### Directions for this task
Everything in the data that follows should be given again verbatim, except the images.

### Data records
Segment Open
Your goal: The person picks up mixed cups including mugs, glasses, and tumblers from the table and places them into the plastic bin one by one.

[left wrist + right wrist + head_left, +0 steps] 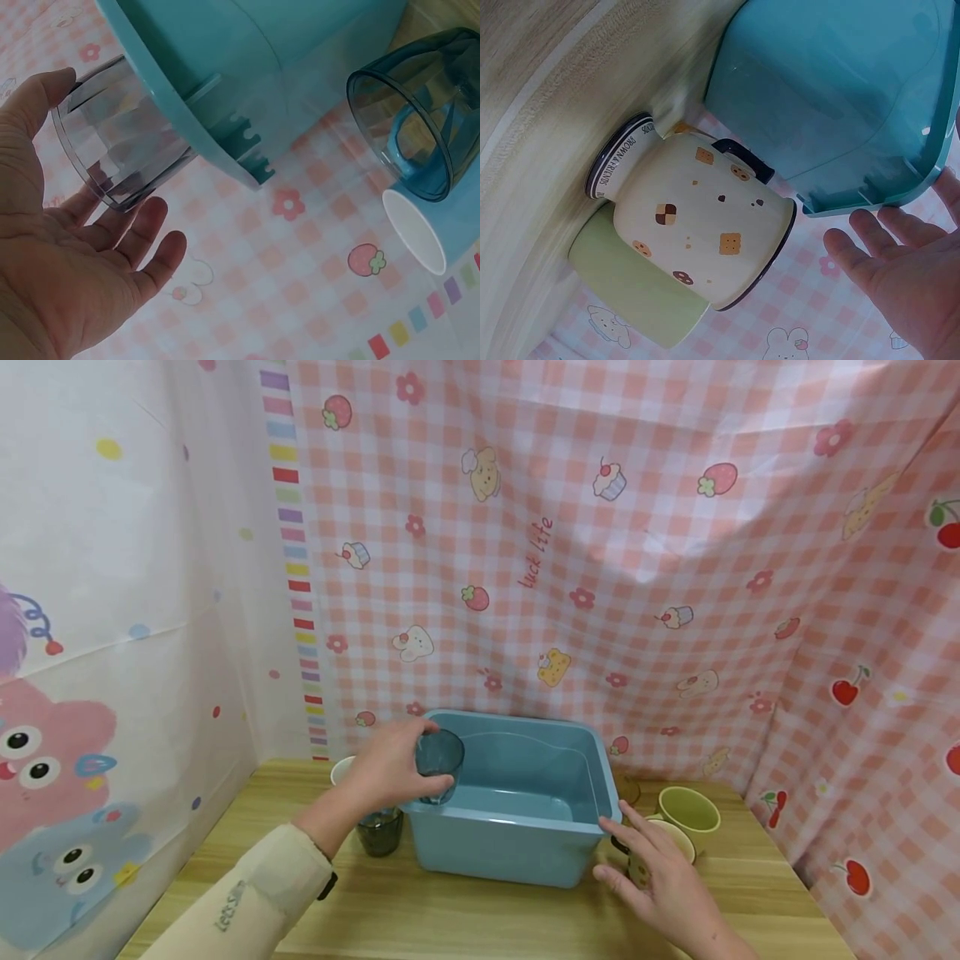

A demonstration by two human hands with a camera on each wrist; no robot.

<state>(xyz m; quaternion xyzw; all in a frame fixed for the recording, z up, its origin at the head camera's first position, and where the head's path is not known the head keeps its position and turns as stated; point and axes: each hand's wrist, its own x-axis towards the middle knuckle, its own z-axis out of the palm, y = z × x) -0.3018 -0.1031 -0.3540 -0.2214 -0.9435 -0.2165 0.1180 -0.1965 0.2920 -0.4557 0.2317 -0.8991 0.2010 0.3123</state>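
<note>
A clear, smoky drinking glass [442, 752] is held in my left hand [390, 767], thumb and fingers around its sides, over the left end of a blue plastic bin [502, 852]. In the left wrist view the glass [124, 135] is partly behind the bin's rim. My right hand [663, 889] has its fingers spread, with fingertips at the bin's right rim. Just beside that hand stands a cream mug [705, 217] with cookie prints and a dark handle, which the hand partly covers in the head view.
Left of the bin stand a dark glass mug [380, 835] and a cup with a white rim [342, 768], blue outside in the left wrist view [457, 217]. A green cup [690, 810] is at the right. A checked cloth [525, 635] hangs behind the wooden table [420, 918].
</note>
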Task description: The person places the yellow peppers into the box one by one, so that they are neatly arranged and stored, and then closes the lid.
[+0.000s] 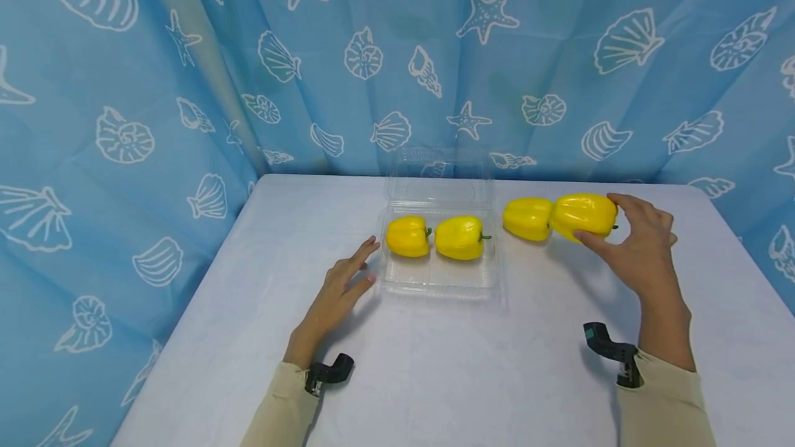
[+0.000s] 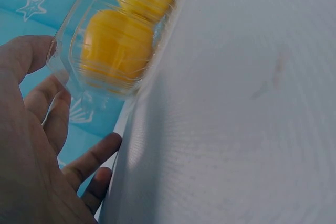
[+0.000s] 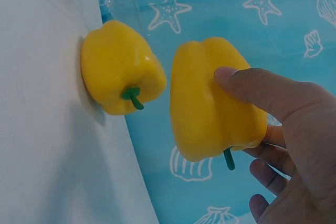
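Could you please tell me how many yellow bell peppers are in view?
4: two yellow bell peppers in the clear plastic clamshell, one on the table beside it, one in the right hand.

In my head view the table [image 1: 435, 364] is bright and evenly lit, with small glints on the pepper [image 1: 582, 212] in the right hand [image 1: 641, 247] and a soft shadow left of that hand. My wrist views come through dimmer; beside the left hand's [image 2: 31, 150] fingertips, streaky reflections blur the box [image 2: 67, 51].
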`<state>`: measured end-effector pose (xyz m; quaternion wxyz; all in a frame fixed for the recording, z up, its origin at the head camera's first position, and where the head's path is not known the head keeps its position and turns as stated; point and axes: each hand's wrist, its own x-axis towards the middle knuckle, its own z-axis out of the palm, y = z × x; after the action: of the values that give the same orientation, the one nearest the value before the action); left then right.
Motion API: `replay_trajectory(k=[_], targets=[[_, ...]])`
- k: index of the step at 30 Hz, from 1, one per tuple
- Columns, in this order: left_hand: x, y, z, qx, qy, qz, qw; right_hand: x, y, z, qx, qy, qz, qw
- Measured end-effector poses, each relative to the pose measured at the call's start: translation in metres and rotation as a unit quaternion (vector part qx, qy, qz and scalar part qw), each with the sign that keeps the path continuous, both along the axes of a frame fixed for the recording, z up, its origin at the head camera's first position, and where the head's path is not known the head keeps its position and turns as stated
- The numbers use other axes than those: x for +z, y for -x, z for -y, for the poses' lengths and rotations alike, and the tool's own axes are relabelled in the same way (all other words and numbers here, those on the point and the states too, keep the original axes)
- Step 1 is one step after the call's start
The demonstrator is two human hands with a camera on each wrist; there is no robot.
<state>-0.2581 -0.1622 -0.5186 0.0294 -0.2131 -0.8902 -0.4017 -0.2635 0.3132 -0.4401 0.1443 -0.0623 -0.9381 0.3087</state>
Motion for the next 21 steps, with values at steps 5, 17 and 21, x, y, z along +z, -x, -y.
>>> replay_trajectory(k=[5,17,21], targets=[[-0.001,0.001,0.001,0.0,-0.001,-0.003,1.0,0.001,-0.001,0.004,0.007,0.001,-0.007,1.0],[-0.001,0.0,0.001,-0.004,-0.007,-0.003,1.0,0.004,-0.002,0.013,0.018,-0.003,-0.015,0.9997],[-0.001,0.0,0.001,-0.003,-0.006,-0.005,1.0,0.005,-0.003,0.016,0.023,-0.002,-0.02,0.9995]])
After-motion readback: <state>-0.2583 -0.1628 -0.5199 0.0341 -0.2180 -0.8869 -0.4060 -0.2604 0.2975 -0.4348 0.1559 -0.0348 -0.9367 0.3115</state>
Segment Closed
### Reply
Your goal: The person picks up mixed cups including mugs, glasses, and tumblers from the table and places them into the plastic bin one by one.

[left wrist + right wrist + head_left, +0 steps] 

A demonstration by two human hands with a camera on each wrist; no robot.

<state>(xyz m; quaternion xyzw; all in a frame fixed for the recording, z up, its origin at the head camera's first position, and where the head's path is not known the head keeps its position and turns as stated; point and axes: each hand's wrist, its own x-axis towards the middle knuckle, its own z-axis out of the palm, y = z × x) -0.3018 -0.1031 -0.3540 -0.2214 -0.9435 -0.2165 0.1180 -0.1965 0.2920 -0.4557 0.2317 -0.8991 0.2010 0.3123</state>
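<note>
A clear, smoky drinking glass [442, 752] is held in my left hand [390, 767], thumb and fingers around its sides, over the left end of a blue plastic bin [502, 852]. In the left wrist view the glass [124, 135] is partly behind the bin's rim. My right hand [663, 889] has its fingers spread, with fingertips at the bin's right rim. Just beside that hand stands a cream mug [705, 217] with cookie prints and a dark handle, which the hand partly covers in the head view.
Left of the bin stand a dark glass mug [380, 835] and a cup with a white rim [342, 768], blue outside in the left wrist view [457, 217]. A green cup [690, 810] is at the right. A checked cloth [525, 635] hangs behind the wooden table [420, 918].
</note>
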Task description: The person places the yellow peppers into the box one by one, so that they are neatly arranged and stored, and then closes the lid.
[+0.000s] 
[+0.000s] 
[+0.000s] 
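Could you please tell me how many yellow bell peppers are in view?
4: two yellow bell peppers in the clear plastic clamshell, one on the table beside it, one in the right hand.

In my head view the table [image 1: 435, 364] is bright and evenly lit, with small glints on the pepper [image 1: 582, 212] in the right hand [image 1: 641, 247] and a soft shadow left of that hand. My wrist views come through dimmer; beside the left hand's [image 2: 31, 150] fingertips, streaky reflections blur the box [image 2: 67, 51].
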`<state>`: measured end-effector pose (xyz m; quaternion wxyz; all in a frame fixed for the recording, z up, its origin at the head camera's first position, and where the head's path is not known the head keeps its position and turns as stated; point and axes: each hand's wrist, its own x-axis towards the middle knuckle, its own z-axis out of the palm, y = z × x; after the action: of the values that give the same orientation, the one nearest the value before the action); left then right.
Motion API: `replay_trajectory(k=[_], targets=[[_, ...]])`
- k: index of the step at 30 Hz, from 1, one per tuple
- Columns, in this order: left_hand: x, y, z, qx, qy, qz, qw; right_hand: x, y, z, qx, qy, qz, qw
- Measured end-effector poses, each relative to the pose measured at the call's start: translation in metres and rotation as a unit quaternion (vector part qx, qy, qz and scalar part qw), each with the sign that keeps the path continuous, both along the axes of a frame fixed for the recording, z up, its origin at the head camera's first position, and where the head's path is not known the head keeps its position and turns as stated
- The numbers use other axes than those: x for +z, y for -x, z for -y, for the poses' lengths and rotations alike, and the tool's own axes are relabelled in the same way (all other words and numbers here, those on the point and the states too, keep the original axes)
- Step 1 is one step after the call's start
The demonstrator is two human hands with a camera on each wrist; there is no robot.
<state>-0.2581 -0.1622 -0.5186 0.0294 -0.2131 -0.8902 -0.4017 -0.2635 0.3132 -0.4401 0.1443 -0.0623 -0.9381 0.3087</state>
Motion for the next 21 steps, with values at steps 5, 17 and 21, x, y, z along +z, -x, -y.
>>> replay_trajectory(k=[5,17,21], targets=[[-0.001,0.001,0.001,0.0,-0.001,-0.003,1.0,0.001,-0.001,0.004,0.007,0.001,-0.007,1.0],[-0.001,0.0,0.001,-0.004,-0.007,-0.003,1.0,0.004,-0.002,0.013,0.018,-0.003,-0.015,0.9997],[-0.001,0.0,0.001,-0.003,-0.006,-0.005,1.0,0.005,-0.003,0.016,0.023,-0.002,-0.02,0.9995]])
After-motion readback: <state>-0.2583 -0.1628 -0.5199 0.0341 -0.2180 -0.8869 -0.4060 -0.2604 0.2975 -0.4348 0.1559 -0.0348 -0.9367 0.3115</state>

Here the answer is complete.